> The problem
Among the entries below, take the line with "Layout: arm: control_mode" and the line with "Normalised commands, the", and output them and every line between them exactly, with nothing else.

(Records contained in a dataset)

• • • •

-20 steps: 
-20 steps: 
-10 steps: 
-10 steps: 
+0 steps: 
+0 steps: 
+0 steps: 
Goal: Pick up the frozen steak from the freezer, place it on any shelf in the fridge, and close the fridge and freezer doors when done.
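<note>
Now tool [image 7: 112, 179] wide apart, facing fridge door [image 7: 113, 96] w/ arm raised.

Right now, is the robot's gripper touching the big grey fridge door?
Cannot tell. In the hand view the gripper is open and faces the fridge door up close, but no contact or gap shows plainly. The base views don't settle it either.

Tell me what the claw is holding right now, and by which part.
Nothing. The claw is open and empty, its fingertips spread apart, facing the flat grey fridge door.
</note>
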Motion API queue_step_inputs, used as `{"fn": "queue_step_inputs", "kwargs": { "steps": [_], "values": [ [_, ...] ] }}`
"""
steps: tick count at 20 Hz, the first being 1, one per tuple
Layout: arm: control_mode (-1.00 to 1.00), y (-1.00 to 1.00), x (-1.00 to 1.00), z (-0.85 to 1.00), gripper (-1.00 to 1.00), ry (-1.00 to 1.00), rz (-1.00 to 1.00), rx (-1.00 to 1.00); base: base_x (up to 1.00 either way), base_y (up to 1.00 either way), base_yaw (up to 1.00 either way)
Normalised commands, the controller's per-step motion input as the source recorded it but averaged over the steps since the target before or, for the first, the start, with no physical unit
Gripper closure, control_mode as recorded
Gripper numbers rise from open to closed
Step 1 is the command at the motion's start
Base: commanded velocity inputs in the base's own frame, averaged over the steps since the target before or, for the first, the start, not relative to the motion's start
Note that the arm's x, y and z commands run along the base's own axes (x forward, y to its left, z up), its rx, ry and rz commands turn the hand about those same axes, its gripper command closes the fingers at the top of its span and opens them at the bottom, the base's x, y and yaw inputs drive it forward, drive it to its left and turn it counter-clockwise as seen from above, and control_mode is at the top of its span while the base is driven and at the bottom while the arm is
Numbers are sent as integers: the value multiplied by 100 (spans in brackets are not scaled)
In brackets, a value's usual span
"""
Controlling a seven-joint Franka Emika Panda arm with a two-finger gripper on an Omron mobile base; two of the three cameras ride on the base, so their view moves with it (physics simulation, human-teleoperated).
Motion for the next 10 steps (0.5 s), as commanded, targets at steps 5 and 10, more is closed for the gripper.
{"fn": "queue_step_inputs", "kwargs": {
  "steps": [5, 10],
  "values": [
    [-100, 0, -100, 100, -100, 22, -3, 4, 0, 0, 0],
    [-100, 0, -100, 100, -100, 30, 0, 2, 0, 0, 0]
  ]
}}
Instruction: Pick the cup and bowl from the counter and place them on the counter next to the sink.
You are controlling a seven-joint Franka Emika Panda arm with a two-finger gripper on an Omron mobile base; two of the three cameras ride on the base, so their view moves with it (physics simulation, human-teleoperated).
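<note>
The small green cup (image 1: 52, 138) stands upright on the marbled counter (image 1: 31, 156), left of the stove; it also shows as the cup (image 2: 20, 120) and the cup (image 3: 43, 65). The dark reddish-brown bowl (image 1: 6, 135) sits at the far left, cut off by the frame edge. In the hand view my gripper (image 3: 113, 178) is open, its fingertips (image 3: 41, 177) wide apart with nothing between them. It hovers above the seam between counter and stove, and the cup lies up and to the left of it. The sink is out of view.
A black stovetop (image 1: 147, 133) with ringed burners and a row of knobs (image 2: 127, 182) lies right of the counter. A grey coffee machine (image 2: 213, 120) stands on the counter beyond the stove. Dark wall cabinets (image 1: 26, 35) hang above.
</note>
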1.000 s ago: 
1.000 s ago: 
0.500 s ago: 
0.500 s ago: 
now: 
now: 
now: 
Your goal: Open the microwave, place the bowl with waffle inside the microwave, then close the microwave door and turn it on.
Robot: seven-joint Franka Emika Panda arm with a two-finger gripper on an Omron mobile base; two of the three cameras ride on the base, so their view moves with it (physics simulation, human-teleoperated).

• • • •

> Problem solution
Layout: arm: control_mode (-1.00 to 1.00), y (-1.00 to 1.00), x (-1.00 to 1.00), z (-0.85 to 1.00), gripper (-1.00 to 1.00), ry (-1.00 to 1.00), rz (-1.00 to 1.00), rx (-1.00 to 1.00); base: base_x (up to 1.00 either way), base_y (up to 1.00 either way), base_yaw (up to 1.00 either way)
Normalised commands, the controller's per-step motion input as the source recorded it but averaged over the steps since the target before or, for the first, the start, with no physical unit

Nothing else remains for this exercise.